Prazeroso é ver Bonham-Carter linda como nunca em seu debut detonando como Lucy,uma mulher no fio da navalha entre o conservadorismo tedioso de se casar com Cecil Vyse(Daniel Day-Lewis,cuja atuação sublime lhe alçou ao patamar dos grandes talentos),que não sabe beijar,não sabe o que é uma mulher,não sabe jogar tênis...
Valores individuais são jogadas pro alto no romance de E.M. Forster que queria retratar a transição feminina à época, a queda da Belle Époque e dos costumes aristocraticos eram iminentes num comportamento mais a favor do livre -arbitrio feminista.Como Ivory nos mostra de forma brilhante no paralelo do beijo com pegada,demorado e verdadeiro de George em Lucy em meio as flores,com o beijo de Cecil,engraçadissimo,torto,seco e erratico.

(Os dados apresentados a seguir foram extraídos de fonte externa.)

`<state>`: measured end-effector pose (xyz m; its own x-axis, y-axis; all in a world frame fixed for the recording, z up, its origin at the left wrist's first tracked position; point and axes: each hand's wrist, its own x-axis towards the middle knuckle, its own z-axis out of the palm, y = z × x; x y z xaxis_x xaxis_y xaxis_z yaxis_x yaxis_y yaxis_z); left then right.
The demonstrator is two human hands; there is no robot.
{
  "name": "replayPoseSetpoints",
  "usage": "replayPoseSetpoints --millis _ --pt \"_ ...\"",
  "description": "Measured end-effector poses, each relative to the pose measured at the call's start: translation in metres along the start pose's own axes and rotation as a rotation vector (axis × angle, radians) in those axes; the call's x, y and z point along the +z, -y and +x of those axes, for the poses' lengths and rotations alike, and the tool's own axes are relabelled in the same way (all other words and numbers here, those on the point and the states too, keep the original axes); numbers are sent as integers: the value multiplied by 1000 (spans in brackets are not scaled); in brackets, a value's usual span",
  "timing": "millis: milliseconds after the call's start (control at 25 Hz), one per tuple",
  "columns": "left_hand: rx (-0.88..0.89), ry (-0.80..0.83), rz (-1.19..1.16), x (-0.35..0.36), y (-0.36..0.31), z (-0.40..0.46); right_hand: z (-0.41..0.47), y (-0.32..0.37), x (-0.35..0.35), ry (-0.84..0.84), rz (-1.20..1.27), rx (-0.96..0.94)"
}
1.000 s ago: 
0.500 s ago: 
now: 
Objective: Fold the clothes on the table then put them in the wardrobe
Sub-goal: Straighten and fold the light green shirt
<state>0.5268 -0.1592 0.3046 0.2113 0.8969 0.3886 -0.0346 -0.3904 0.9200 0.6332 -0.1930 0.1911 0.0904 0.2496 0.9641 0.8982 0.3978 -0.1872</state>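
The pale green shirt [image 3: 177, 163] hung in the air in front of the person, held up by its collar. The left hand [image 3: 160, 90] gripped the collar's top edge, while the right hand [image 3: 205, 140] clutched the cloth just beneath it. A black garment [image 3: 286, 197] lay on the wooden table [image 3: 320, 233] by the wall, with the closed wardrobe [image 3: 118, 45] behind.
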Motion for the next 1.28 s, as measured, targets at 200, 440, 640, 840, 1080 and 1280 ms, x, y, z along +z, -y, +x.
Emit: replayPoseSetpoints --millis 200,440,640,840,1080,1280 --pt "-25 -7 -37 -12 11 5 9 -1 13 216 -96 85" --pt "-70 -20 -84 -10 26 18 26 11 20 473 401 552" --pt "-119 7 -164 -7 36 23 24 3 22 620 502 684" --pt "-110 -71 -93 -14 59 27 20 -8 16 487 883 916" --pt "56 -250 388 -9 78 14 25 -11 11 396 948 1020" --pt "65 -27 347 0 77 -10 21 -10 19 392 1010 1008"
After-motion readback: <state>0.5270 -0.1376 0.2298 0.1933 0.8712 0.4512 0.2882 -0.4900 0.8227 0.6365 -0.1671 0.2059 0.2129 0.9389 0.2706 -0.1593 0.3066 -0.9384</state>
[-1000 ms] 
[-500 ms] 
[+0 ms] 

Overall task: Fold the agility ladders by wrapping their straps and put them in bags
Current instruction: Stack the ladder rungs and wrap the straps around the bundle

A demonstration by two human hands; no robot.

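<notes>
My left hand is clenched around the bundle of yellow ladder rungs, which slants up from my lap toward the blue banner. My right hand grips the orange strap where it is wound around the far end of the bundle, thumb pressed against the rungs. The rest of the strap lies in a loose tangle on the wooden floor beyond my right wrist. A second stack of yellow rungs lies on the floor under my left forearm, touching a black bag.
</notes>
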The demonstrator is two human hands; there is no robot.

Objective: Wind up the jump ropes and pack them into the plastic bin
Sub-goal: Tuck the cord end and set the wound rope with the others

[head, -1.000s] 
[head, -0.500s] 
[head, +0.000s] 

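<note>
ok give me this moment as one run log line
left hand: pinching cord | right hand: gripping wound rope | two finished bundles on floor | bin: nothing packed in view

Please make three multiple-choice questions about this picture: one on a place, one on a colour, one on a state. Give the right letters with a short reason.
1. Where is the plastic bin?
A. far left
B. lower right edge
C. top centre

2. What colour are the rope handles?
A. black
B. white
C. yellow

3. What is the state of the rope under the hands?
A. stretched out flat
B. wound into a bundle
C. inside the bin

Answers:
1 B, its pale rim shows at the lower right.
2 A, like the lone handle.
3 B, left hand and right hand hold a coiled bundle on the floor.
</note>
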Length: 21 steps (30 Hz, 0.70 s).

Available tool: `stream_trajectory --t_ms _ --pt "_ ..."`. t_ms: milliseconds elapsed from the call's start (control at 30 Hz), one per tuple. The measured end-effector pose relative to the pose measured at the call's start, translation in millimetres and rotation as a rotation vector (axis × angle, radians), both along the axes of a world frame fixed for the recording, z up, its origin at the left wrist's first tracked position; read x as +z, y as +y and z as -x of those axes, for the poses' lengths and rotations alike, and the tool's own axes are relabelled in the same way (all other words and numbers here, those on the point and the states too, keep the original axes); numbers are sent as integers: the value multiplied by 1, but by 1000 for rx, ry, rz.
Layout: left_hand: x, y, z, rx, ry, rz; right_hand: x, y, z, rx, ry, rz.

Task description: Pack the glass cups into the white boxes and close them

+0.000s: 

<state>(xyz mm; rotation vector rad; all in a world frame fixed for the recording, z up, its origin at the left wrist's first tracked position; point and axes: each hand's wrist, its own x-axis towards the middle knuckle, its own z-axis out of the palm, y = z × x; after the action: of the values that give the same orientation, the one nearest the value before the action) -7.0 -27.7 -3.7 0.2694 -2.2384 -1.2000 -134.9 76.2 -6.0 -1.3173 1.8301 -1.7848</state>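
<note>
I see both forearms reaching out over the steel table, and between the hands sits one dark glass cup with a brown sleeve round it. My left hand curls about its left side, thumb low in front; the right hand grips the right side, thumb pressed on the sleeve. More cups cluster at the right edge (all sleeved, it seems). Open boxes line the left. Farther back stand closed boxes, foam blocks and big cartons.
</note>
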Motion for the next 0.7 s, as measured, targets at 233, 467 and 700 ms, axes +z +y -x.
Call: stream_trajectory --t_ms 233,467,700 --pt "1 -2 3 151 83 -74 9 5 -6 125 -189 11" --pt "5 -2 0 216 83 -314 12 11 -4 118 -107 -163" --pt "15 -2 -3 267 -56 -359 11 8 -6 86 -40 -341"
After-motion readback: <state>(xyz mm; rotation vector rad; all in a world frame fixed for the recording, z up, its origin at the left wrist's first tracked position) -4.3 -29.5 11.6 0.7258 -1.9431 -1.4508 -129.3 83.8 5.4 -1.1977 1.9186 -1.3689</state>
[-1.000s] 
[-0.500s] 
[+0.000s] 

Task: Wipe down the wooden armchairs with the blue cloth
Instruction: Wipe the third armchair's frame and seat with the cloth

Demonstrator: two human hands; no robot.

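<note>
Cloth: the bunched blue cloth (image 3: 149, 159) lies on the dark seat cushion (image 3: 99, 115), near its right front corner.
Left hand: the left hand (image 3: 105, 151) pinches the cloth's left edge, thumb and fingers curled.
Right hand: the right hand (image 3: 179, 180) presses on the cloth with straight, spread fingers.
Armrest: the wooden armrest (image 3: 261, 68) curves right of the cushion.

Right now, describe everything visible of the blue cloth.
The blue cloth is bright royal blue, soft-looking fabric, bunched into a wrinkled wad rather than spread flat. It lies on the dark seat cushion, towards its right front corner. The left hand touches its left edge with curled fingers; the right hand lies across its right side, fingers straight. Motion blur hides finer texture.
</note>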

Bonham-Carter passa de forma descomunal a tensão sexual e a dúvida do comportamento a favor do desejo verdadeiro de querer seu homem verdadeiro.E o final na janela com uma vista exala de forma orgasmica o final triunfante de uma mulher representando uma época,veja aí a riqueza de profundidade que seus personagens principais adquirem.
James Ivory é a prova através de suas adaptações que o cinema não é só travellings e piruetas mas a conjugação de musica,edição e fotografia(alem de figurino,direção de arte...)para se contar uma boa historia sem a pretensão senão de contar uma boa historia.
A de uma garota cujo Beethoven tocado com um fogo no piano,lhe falta na vida real.
Um terno,profundo e engraçadissimo filme.Importante!